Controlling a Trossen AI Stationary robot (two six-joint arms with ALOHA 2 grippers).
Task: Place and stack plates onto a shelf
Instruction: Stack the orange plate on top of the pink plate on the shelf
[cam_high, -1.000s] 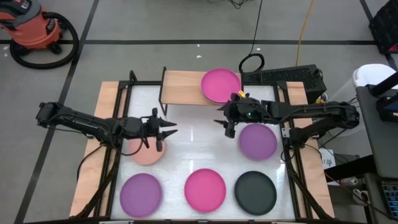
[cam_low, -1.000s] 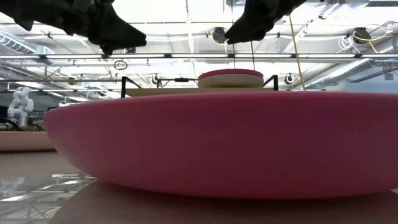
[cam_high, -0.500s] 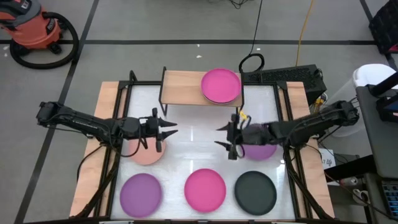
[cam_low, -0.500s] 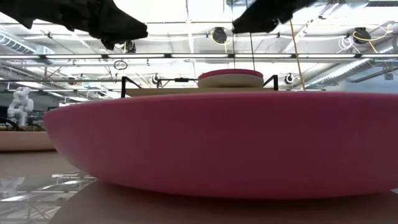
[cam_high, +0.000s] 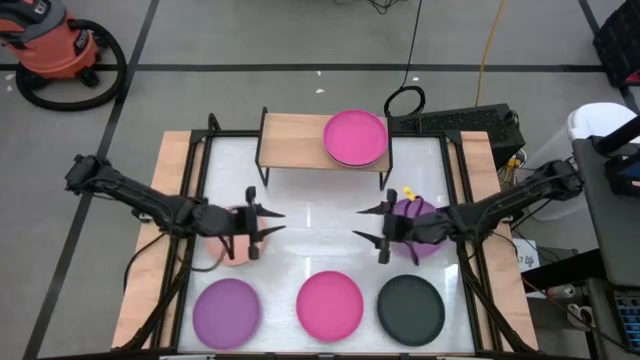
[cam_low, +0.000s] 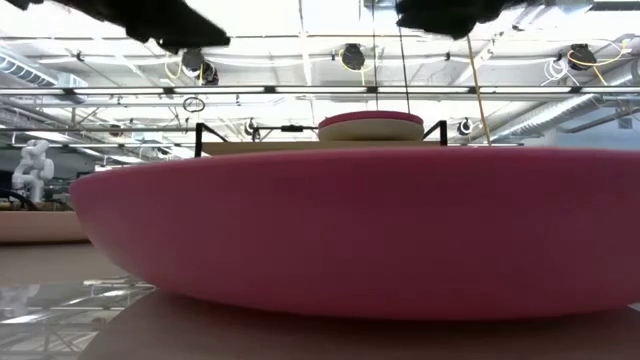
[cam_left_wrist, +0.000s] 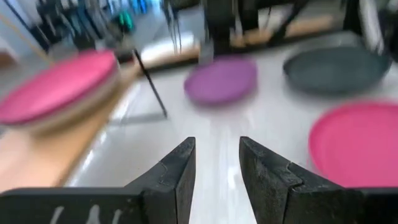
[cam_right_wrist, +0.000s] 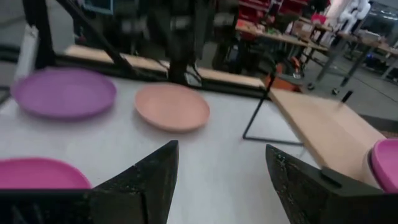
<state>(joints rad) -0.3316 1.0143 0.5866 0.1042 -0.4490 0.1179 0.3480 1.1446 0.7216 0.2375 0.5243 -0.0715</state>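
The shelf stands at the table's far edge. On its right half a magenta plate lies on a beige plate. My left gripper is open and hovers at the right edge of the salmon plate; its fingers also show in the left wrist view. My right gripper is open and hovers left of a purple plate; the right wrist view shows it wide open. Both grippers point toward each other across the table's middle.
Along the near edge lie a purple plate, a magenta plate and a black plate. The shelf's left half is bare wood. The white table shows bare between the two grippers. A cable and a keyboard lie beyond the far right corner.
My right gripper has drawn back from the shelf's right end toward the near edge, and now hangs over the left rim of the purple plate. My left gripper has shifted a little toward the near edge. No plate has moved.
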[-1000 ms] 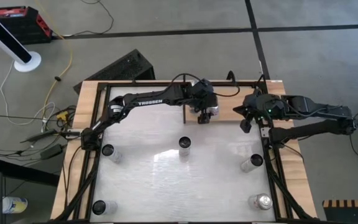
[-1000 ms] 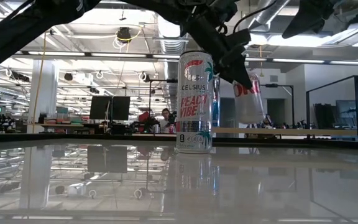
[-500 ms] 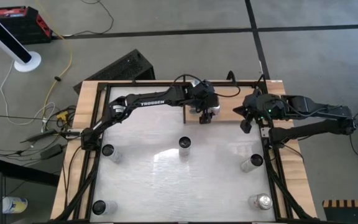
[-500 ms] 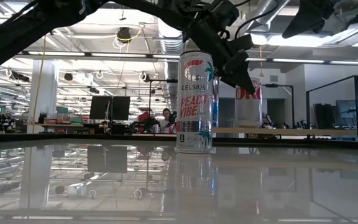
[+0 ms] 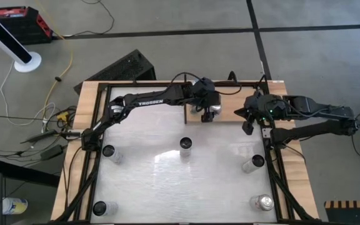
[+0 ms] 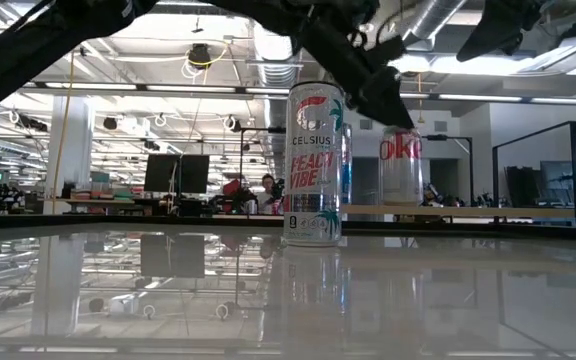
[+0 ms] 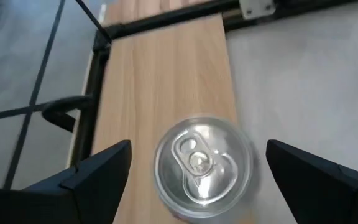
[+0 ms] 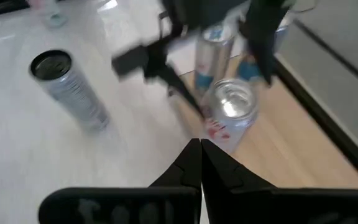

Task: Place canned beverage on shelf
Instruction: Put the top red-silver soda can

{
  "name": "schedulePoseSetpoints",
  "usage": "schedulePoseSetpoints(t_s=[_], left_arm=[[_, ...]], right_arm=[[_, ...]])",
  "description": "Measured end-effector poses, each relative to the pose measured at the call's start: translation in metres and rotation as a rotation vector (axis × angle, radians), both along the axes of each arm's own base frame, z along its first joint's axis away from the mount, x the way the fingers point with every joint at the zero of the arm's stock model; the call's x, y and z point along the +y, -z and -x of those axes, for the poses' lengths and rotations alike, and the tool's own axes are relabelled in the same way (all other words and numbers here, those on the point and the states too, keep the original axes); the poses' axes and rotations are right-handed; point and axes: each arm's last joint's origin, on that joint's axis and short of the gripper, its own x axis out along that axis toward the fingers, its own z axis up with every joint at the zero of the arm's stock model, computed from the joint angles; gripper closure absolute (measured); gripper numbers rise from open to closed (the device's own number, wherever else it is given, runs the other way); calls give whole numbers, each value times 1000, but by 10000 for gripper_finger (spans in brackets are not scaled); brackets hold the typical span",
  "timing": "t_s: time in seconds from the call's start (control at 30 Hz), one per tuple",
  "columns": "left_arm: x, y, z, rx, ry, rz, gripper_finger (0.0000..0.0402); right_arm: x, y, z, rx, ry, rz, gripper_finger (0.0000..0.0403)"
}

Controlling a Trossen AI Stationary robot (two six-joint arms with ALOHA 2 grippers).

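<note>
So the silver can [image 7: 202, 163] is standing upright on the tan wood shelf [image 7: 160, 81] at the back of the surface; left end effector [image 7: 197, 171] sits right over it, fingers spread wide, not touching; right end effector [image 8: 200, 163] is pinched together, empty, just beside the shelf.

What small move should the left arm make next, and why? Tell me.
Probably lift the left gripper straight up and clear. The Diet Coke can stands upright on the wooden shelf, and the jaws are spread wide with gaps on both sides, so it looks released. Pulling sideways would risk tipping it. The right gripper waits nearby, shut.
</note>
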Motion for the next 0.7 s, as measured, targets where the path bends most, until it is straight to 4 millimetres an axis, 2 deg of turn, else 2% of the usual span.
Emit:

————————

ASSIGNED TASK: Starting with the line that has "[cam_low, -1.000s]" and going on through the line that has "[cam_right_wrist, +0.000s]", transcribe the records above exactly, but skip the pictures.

YOUR RESPONSE:
[cam_low, -1.000s] 
[cam_high, -0.500s] 
[cam_low, -0.500s] 
[cam_high, +0.000s] 
[cam_low, +0.000s] 
[cam_left_wrist, +0.000s] 
[cam_right_wrist, +0.000s] 

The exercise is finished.